Below is a selection on the recent decline in business-school applications.
The full-time MBA degree, long the crown jewel of business schools, has lost its lustre.
Applications to full-time programmes plummeted over the past couple of years as both professors and MBA graduates questioned the degree's cost and its value in the workplace. The big unanswered question: Will the full-time MBA ever sparkle as brightly as it once did? Or has it become an overpriced commodity?
For now, it's still unclear whether the drop in full-time applications is merely cyclical or a harbinger of a longer-term shift. Daphne Atkinson, vice president of industry relations at the Graduate Management Admission Council, takes the cyclical perspective. "I'm cautiously optimistic that it's a short-term trend," she says. "I think it will be a slow build and that it simply wouldn't be reasonable to expect a complete reversal immediately. But as the job market improves and there's more choice for MBAs, that will lead to happier grads and more positive word-of-mouth marketing."

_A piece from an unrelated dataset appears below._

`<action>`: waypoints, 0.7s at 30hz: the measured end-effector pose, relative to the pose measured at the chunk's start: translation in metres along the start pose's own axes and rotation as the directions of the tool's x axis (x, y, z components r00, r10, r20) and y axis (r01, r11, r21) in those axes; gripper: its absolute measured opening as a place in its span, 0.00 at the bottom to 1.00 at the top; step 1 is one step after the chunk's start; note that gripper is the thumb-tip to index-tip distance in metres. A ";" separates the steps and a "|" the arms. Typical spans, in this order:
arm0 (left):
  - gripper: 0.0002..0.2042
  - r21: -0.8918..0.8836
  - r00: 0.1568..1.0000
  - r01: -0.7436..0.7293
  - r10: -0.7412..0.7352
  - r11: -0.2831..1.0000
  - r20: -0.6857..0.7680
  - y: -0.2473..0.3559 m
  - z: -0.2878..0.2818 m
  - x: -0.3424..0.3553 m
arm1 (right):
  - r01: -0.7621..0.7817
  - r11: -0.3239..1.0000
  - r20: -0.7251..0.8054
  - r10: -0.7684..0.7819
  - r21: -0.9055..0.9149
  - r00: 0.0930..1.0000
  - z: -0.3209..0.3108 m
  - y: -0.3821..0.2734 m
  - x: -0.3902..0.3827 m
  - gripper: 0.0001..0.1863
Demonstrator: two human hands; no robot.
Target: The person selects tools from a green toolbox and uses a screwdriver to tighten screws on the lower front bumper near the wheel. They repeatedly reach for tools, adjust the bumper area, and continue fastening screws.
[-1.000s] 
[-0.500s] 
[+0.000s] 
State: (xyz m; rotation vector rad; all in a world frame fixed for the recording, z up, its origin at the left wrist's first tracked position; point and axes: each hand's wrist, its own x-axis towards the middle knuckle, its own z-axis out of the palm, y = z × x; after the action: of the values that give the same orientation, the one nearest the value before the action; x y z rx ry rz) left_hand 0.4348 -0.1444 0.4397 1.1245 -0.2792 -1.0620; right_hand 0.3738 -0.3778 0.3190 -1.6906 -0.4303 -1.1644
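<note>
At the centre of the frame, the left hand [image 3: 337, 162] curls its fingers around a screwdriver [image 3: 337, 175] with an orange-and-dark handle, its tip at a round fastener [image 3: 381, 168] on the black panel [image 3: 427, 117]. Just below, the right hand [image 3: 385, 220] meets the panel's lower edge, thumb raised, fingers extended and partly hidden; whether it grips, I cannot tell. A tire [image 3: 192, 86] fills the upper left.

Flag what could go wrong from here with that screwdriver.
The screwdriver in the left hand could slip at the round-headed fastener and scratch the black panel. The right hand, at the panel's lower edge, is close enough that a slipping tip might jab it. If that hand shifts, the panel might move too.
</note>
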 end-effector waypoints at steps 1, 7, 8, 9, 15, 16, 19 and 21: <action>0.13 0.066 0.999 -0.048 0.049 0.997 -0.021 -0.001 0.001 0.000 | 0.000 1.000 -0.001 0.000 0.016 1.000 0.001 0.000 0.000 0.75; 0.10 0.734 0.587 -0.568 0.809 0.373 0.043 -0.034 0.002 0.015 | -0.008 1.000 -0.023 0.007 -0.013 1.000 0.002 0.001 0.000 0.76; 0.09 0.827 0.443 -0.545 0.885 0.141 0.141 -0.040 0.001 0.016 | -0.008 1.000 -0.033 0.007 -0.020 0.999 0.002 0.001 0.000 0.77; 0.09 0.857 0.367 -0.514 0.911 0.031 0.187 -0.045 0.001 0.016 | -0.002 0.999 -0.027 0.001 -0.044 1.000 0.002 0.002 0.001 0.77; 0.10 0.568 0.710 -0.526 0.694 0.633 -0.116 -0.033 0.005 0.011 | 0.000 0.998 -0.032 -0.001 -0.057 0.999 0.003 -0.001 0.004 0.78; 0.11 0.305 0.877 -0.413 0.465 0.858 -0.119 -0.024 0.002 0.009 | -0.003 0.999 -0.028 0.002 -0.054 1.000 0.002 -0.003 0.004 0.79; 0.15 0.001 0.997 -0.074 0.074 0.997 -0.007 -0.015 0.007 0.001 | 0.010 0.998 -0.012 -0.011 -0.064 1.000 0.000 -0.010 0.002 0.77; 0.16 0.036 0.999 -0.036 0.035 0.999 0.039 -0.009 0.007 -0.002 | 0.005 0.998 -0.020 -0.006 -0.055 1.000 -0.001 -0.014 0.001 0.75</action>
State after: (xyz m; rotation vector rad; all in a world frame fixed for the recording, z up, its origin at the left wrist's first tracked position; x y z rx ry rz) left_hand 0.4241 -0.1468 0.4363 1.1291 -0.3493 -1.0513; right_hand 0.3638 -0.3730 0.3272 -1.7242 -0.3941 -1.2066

She doesn't anticipate another application surge like the one after the Sept. 11, 2001, terrorist attacks in New York and Washington, but rather an eventual rebound to more normal levels. "I don't expect to see the high-water mark of 2001-2002 again in my lifetime," she adds. "A lot of people in the mix then really didn't belong because they didn't have the career focus of an ideal MBA candidate. Some were just refugees from a tanking economy."
Looking toward 2010, the council is optimistic that applications for all types of MBA programmes will grow as demographics become more favourable in some regions of the world. Population statistics show an expected increase in the number of people in the primary MBA age range -- 25 to 29 years old -- in both the US and Asia. However, the council says, the business-school-age population is expected to decline further in Western Europe.
Already, the graduate council sees encouraging signs in a slight turnaround in the number of people taking its Graduate Management Admission Test. About 133,000 tests were taken in the first eight months of 2005, 1.7% more than in the year-earlier period. The number of tests in America was down about 1%, while the number outside the US rose 7.6%.
But in surveying schools about their full-time programmes in 2005, the council found that only 20% reported an increase in applications. Both part-time and executive-MBA programmes, which allow students to continue working, fared better: Applications increased at 38% of executive-MBA programmes and 46% of part-time programmes.
"The balance is clearly tipping more to programmes that reduce the opportunity costs of going to business school," says Albert Niemi, dean of the Cox School of Business at Southern Methodist University. "It's easy to come out of school with $100,000 in debt from a full-time programme, so you've mortgaged your future for the next decade."
Since 1997, full-time MBA enrollment at the Cox School has fallen to 169 from 270, while part-time enrollment has grown to about 600 from 449, and executive-MBA candidates have risen to 168 from 115. Betting on that trend, the school recently completed construction of an $18.6 million executive-education center. SMU also may develop specialized master's degrees in finance and management for those students who don't aspire to be CEO and don't really need an MBA "Some people don't need a smorgasbord of courses and the full tool kit of management skills," says Dean Niemi. "Maybe they just want a good job in finance."
Cost is clearly one of the most significant challenges facing the full-time degree. Tuition increases continue to outpace the US inflation rate, and tuition rose briskly at major business schools even when jobs were harder to come by and MBA compensation slid.
Even though the MBA job market has improved considerably, many people still don't feel they can afford to quit secure positions and take on big student loans. Part-time and executive- MBA programmes seem to be better alternatives because not only can students keep working, but they also may qualify for some financial aid from their employers.
Tuition has been climbing 5% to 8% a year at many schools, with some two-year programmes now starting to break the $40,000-a-year mark: Stanford University MBAs will be paying $41,340 in tuition for the 2005-2006 school year, while the University of Pennsylvania's Wharton School is charging $40,458. Add other school expenses and housing costs, and the bill far exceeds $100,000.